Hence, this Petition.18

Issues

Petitioner submits the following issues for our consideration:

1
The trial court gravely erred in finding that the divorce decree obtained in Australia by the respondent ipso
facto terminated his first marriage to Editha Samson thereby capacitating him to contract a second
marriage with the petitioner.

The failure of the respondent, who is now a naturalized Australian, to present a certificate of legal capacity
to marry constitutes absence of a substantial requisite voiding the petitioner marriage to the respondent.

The trial court seriously erred in the application of Art. 26 of the Family Code in this case.

The trial court patently and grievously erred in disregarding Arts. 11, 13, 21, 35, 40, 52 and 53 of the Family
Code as the applicable provisions in this case.

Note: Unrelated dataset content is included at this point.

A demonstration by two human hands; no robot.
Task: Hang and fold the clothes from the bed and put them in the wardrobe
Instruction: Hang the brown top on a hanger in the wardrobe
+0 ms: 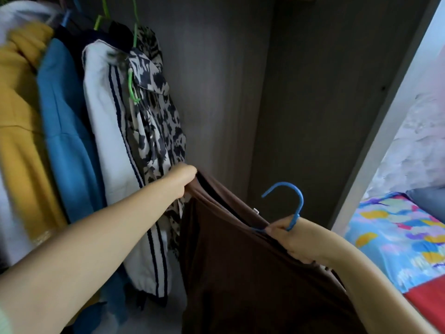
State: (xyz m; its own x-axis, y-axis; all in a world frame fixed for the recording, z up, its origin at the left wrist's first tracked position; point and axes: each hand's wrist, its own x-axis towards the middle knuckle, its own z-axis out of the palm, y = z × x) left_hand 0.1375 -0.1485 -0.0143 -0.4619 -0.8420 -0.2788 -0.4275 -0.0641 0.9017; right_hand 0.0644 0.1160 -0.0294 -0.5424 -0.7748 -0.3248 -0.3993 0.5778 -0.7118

The trial court gravely erred in pronouncing that the divorce gravely erred in pronouncing that the divorce
decree obtained by the respondent in Australia ipso facto capacitated the parties to remarry, without first
securing a recognition of the judgment granting the divorce decree before our courts.19

The Petition raises five issues, but for purposes of this Decision, we shall concentrate on two pivotal ones:
(1) whether the divorce between respondent and Editha Samson was proven, and (2) whether respondent
was proven to be legally capacitated to marry petitioner. Because of our ruling on these two, there is no
more necessity to take up the rest.

The Courts Ruling

The Petition is partly meritorious.

First Issue:

Proving the Divorce Between Respondent and Editha Samson

Petitioner assails the trial courts recognition of the divorce between respondent and Editha Samson.
Citing Adong v. Cheong Seng Gee,20 petitioner argues that the divorce decree, like any other foreign
judgment, may be given recognition in this jurisdiction only upon proof of the existence of (1) the foreign
law allowing absolute divorce and (2) the alleged divorce decree itself. She adds that respondent
miserably failed to establish these elements.

Petitioner adds that, based on the first paragraph of Article 26 of the Family Code, marriages solemnized
abroad are governed by the law of the place where they were celebrated (the lex loci celebrationis). In
effect, the Code requires the presentation of the foreign law to show the conformity of the marriage in
question to the legal requirements of the place where the marriage was performed.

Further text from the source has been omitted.